# What to produce
Pictures are to be left out, and the rest of the records reproduced exactly.

# The input
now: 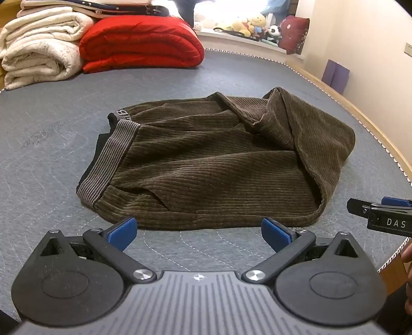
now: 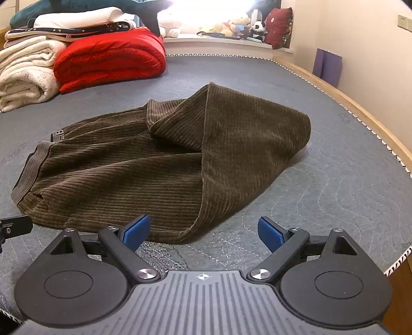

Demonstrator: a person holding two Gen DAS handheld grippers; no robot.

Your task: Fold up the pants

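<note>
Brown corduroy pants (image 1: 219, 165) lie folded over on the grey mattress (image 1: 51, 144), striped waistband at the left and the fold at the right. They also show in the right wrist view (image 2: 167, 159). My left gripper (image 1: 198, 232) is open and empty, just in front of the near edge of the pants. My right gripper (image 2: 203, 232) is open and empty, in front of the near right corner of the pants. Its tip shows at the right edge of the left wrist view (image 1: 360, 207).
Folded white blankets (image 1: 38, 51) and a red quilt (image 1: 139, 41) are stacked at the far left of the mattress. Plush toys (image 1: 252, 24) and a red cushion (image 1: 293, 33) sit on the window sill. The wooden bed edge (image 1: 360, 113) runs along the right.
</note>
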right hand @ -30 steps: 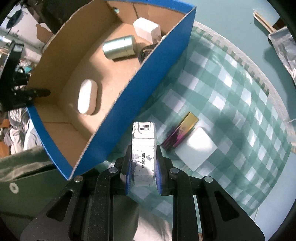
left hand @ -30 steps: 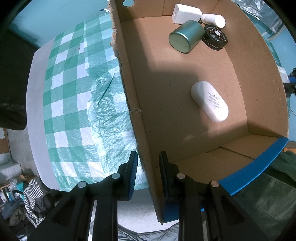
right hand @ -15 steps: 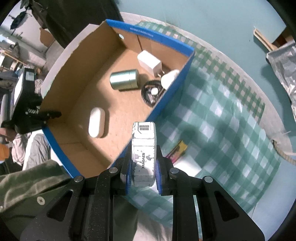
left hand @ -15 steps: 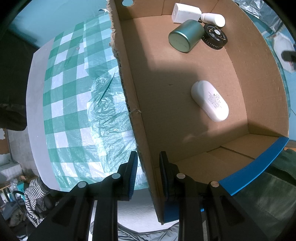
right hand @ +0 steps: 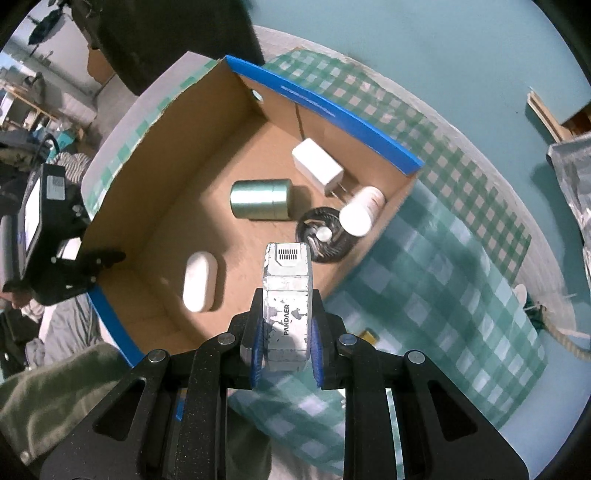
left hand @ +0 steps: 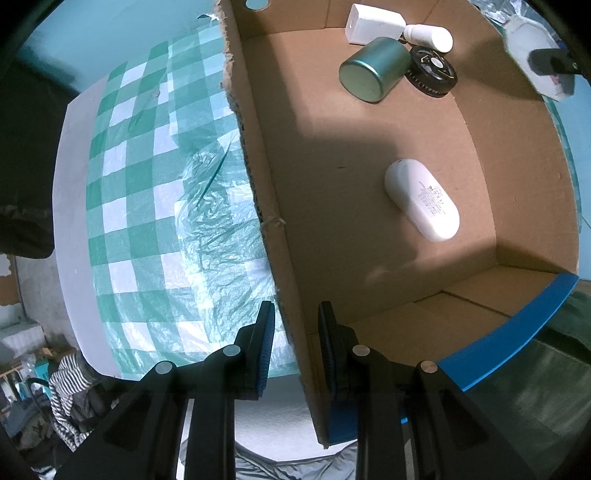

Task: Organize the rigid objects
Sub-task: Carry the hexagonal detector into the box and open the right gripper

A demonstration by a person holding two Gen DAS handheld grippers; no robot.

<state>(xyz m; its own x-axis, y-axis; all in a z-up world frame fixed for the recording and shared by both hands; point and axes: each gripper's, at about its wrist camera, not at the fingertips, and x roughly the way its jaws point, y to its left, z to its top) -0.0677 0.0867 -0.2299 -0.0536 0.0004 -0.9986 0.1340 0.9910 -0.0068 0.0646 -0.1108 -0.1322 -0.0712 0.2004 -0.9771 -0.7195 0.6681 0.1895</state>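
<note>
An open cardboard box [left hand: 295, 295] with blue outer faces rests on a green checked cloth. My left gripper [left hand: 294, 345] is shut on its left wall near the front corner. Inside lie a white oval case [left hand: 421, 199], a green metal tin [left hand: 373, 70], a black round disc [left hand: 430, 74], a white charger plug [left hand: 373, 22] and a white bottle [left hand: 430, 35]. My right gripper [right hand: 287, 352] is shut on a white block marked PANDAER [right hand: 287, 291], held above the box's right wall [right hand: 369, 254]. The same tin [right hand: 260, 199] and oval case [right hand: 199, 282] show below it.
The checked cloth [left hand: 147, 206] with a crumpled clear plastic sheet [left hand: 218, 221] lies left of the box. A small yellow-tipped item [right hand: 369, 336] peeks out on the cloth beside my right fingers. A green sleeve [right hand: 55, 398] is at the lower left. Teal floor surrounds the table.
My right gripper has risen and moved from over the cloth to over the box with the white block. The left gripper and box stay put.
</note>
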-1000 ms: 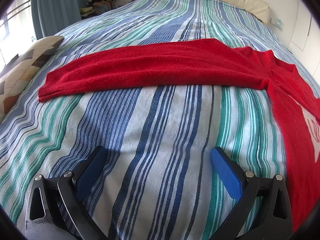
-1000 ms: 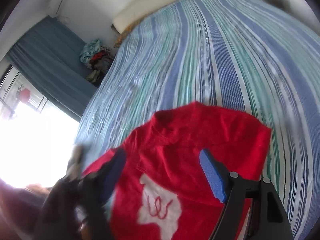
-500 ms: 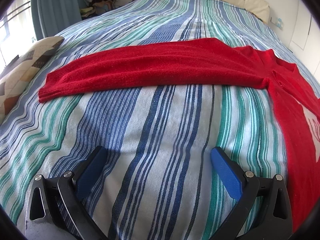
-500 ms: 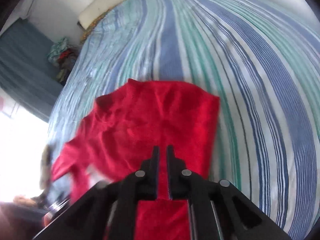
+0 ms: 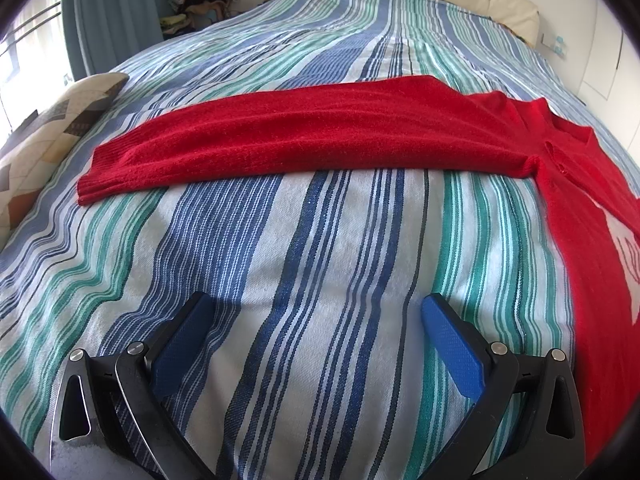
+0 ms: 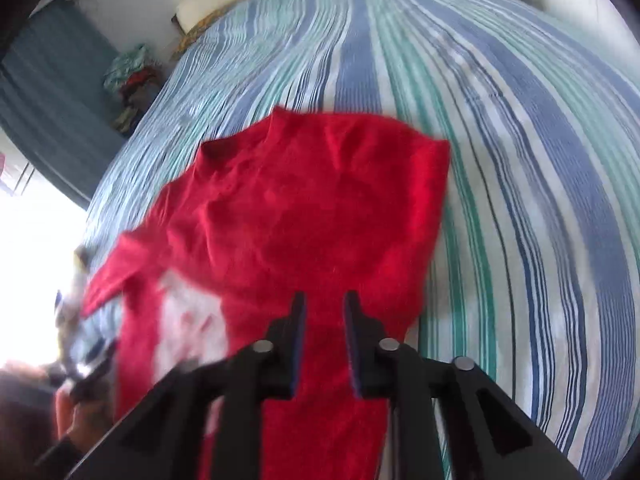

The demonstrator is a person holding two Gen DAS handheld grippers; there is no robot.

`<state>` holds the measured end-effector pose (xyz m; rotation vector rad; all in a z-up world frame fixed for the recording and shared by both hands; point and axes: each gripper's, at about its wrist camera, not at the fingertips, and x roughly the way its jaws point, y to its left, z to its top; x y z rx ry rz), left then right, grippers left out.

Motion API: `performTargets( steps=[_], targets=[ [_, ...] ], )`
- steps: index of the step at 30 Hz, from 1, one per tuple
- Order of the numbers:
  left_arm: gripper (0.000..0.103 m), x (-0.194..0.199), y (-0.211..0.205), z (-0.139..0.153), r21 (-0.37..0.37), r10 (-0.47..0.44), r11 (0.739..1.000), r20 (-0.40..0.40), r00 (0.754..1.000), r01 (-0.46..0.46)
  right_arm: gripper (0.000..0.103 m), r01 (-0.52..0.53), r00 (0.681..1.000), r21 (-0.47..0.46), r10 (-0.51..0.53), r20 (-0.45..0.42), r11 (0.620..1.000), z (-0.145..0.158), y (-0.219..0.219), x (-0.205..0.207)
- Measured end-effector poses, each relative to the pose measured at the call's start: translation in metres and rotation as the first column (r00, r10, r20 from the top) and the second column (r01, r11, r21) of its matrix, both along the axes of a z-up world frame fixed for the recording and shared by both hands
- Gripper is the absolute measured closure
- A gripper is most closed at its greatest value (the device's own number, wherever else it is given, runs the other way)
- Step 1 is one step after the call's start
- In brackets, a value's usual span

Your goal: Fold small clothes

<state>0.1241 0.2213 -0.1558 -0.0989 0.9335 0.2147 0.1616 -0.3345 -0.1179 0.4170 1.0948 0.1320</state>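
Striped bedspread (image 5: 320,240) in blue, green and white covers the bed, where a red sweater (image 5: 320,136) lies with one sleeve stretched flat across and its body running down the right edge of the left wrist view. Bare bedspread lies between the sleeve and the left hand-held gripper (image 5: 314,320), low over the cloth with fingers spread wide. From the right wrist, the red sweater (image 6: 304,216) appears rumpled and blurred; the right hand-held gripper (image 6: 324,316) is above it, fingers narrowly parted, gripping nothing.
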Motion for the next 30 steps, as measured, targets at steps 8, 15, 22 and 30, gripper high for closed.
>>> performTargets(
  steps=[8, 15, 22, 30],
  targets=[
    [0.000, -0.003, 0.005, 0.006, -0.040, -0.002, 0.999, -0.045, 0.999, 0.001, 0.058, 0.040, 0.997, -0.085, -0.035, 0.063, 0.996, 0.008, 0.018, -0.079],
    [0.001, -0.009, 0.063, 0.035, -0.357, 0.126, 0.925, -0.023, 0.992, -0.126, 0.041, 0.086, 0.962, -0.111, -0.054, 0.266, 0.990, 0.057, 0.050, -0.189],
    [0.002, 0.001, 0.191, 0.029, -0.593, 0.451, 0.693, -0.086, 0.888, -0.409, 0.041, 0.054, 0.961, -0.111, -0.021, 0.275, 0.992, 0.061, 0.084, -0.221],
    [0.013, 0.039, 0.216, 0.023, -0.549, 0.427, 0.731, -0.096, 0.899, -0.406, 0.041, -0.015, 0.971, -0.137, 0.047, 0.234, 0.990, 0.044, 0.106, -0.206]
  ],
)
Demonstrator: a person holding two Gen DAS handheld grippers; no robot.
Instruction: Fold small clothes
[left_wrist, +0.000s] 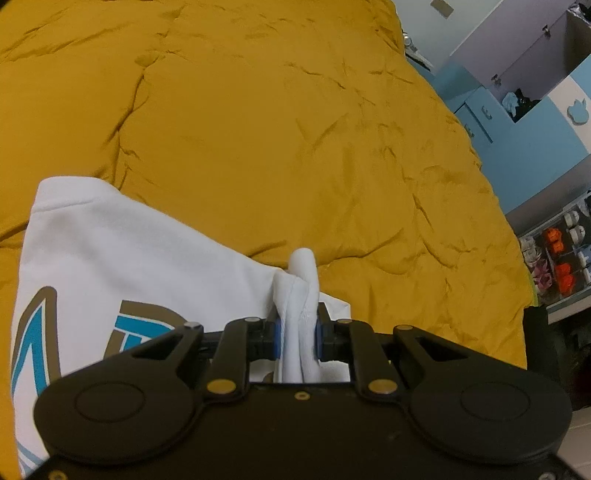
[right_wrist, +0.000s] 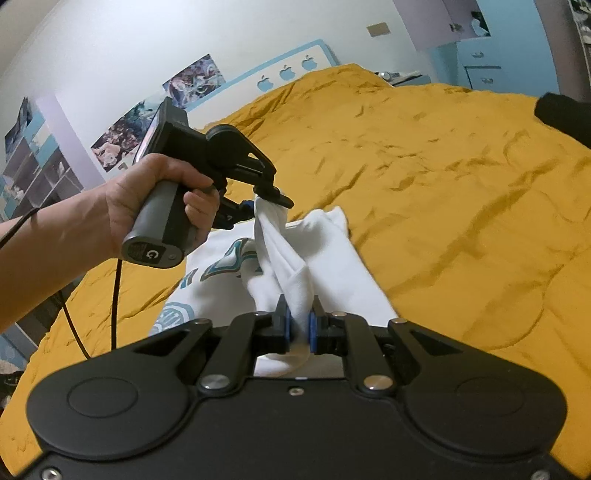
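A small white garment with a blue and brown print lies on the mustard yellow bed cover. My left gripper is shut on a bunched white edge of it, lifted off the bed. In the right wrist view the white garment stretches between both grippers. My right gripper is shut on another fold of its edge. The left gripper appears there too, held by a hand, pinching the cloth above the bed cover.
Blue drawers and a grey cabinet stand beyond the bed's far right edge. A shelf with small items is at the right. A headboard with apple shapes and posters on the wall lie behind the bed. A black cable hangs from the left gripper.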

# Finished exercise
now: 
now: 

Demonstrator: a person holding two Gen DAS handheld grippers; no robot.

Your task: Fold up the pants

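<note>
Brown corduroy pants (image 1: 219, 165) lie folded over on the grey mattress (image 1: 51, 144), striped waistband at the left and the fold at the right. They also show in the right wrist view (image 2: 167, 159). My left gripper (image 1: 198, 232) is open and empty, just in front of the near edge of the pants. My right gripper (image 2: 203, 232) is open and empty, in front of the near right corner of the pants. Its tip shows at the right edge of the left wrist view (image 1: 360, 207).
Folded white blankets (image 1: 38, 51) and a red quilt (image 1: 139, 41) are stacked at the far left of the mattress. Plush toys (image 1: 252, 24) and a red cushion (image 1: 293, 33) sit on the window sill. The wooden bed edge (image 1: 360, 113) runs along the right.
</note>
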right hand @ -30 steps: 
left hand @ -30 steps: 
right hand @ -15 steps: 
left hand @ -15 steps: 
right hand @ +0 steps: 
left hand @ +0 steps: 

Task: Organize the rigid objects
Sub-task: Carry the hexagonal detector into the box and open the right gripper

A demonstration by a person holding two Gen DAS handheld grippers; no robot.

<state>(xyz m; its own x-axis, y-axis; all in a z-up world frame fixed for the recording and shared by both hands; point and axes: each gripper's, at about its wrist camera, not at the fingertips, and x roughly the way its jaws point, y to its left, z to its top) -0.0677 0.0867 -0.2299 -0.0536 0.0004 -0.9986 0.1340 0.9910 -0.0068 0.0646 -0.1108 -0.1322 -0.0712 0.2004 -0.9771 -0.7195 0.6681 0.1895</state>
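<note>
An open cardboard box [left hand: 295, 295] with blue outer faces rests on a green checked cloth. My left gripper [left hand: 294, 345] is shut on its left wall near the front corner. Inside lie a white oval case [left hand: 421, 199], a green metal tin [left hand: 373, 70], a black round disc [left hand: 430, 74], a white charger plug [left hand: 373, 22] and a white bottle [left hand: 430, 35]. My right gripper [right hand: 287, 352] is shut on a white block marked PANDAER [right hand: 287, 291], held above the box's right wall [right hand: 369, 254]. The same tin [right hand: 260, 199] and oval case [right hand: 199, 282] show below it.
The checked cloth [left hand: 147, 206] with a crumpled clear plastic sheet [left hand: 218, 221] lies left of the box. A small yellow-tipped item [right hand: 369, 336] peeks out on the cloth beside my right fingers. A green sleeve [right hand: 55, 398] is at the lower left. Teal floor surrounds the table.
My right gripper has risen and moved from over the cloth to over the box with the white block. The left gripper and box stay put.
</note>
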-1000 ms: 
-1000 ms: 
-500 ms: 
-500 ms: 
+0 ms: 
+0 ms: 

The demonstrator is a person holding two Gen DAS handheld grippers; there is no robot.

`<state>` holds the measured end-effector pose (xyz m; rotation vector rad; all in a z-up world frame fixed for the recording and shared by both hands; point and axes: each gripper's, at about its wrist camera, not at the fingertips, and x roughly the way its jaws point, y to its left, z to its top; x y z rx ry rz), left then right, grippers left out.

Motion API: `performTargets( steps=[_], targets=[ [_, ...] ], )`
- steps: index of the step at 30 Hz, from 1, one per tuple
- Order of the numbers:
  left_arm: gripper (0.000..0.103 m), x (-0.194..0.199), y (-0.211..0.205), z (-0.139..0.153), r21 (-0.37..0.37), r10 (-0.47..0.44), r11 (0.739..1.000), r20 (-0.40..0.40), r00 (0.754..1.000), r01 (-0.46..0.46)
  right_arm: gripper (0.000..0.103 m), r01 (-0.52..0.53), r00 (0.681..1.000), r21 (-0.47..0.46), r10 (-0.51..0.53), r20 (-0.45..0.42), r11 (0.620..1.000), z (-0.145..0.158), y (-0.219..0.219), x (-0.205..0.207)
- Measured end-effector poses, each relative to the pose measured at the call's start: translation in metres and rotation as the first column (r00, r10, r20 from the top) and the second column (r01, r11, r21) of its matrix, both along the axes of a z-up world frame fixed for the recording and shared by both hands
- Gripper is the absolute measured closure
- A gripper is most closed at its greatest value (the device's own number, wherever else it is given, runs the other way)
- Step 1 is one step after the call's start
- In brackets, a value's usual span

Your goal: Fold small clothes

<state>0.1241 0.2213 -0.1558 -0.0989 0.9335 0.2147 0.1616 -0.3345 -0.1179 0.4170 1.0948 0.1320</state>
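Striped bedspread (image 5: 320,240) in blue, green and white covers the bed, where a red sweater (image 5: 320,136) lies with one sleeve stretched flat across and its body running down the right edge of the left wrist view. Bare bedspread lies between the sleeve and the left hand-held gripper (image 5: 314,320), low over the cloth with fingers spread wide. From the right wrist, the red sweater (image 6: 304,216) appears rumpled and blurred; the right hand-held gripper (image 6: 324,316) is above it, fingers narrowly parted, gripping nothing.
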Motion for the next 30 steps, as measured, targets at steps 8, 15, 22 and 30, gripper high for closed.
>>> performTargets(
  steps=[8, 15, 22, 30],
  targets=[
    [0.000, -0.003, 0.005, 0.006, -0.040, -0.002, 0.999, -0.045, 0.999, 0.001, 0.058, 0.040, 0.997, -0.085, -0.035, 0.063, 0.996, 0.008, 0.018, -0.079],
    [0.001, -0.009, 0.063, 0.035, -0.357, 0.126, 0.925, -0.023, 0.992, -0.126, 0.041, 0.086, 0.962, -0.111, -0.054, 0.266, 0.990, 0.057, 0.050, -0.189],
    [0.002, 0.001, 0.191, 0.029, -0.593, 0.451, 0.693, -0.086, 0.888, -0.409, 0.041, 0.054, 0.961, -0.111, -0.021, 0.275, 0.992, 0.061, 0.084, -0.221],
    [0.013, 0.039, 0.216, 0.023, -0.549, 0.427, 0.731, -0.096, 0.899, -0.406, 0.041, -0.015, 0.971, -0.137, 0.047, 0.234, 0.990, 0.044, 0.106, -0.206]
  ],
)
Demonstrator: a person holding two Gen DAS handheld grippers; no robot.
Instruction: Fold small clothes
[left_wrist, +0.000s] 
[right_wrist, +0.000s] 
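A small white garment with a blue and brown print lies on the mustard yellow bed cover. My left gripper is shut on a bunched white edge of it, lifted off the bed. In the right wrist view the white garment stretches between both grippers. My right gripper is shut on another fold of its edge. The left gripper appears there too, held by a hand, pinching the cloth above the bed cover.
Blue drawers and a grey cabinet stand beyond the bed's far right edge. A shelf with small items is at the right. A headboard with apple shapes and posters on the wall lie behind the bed. A black cable hangs from the left gripper.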

Work on the exercise is complete.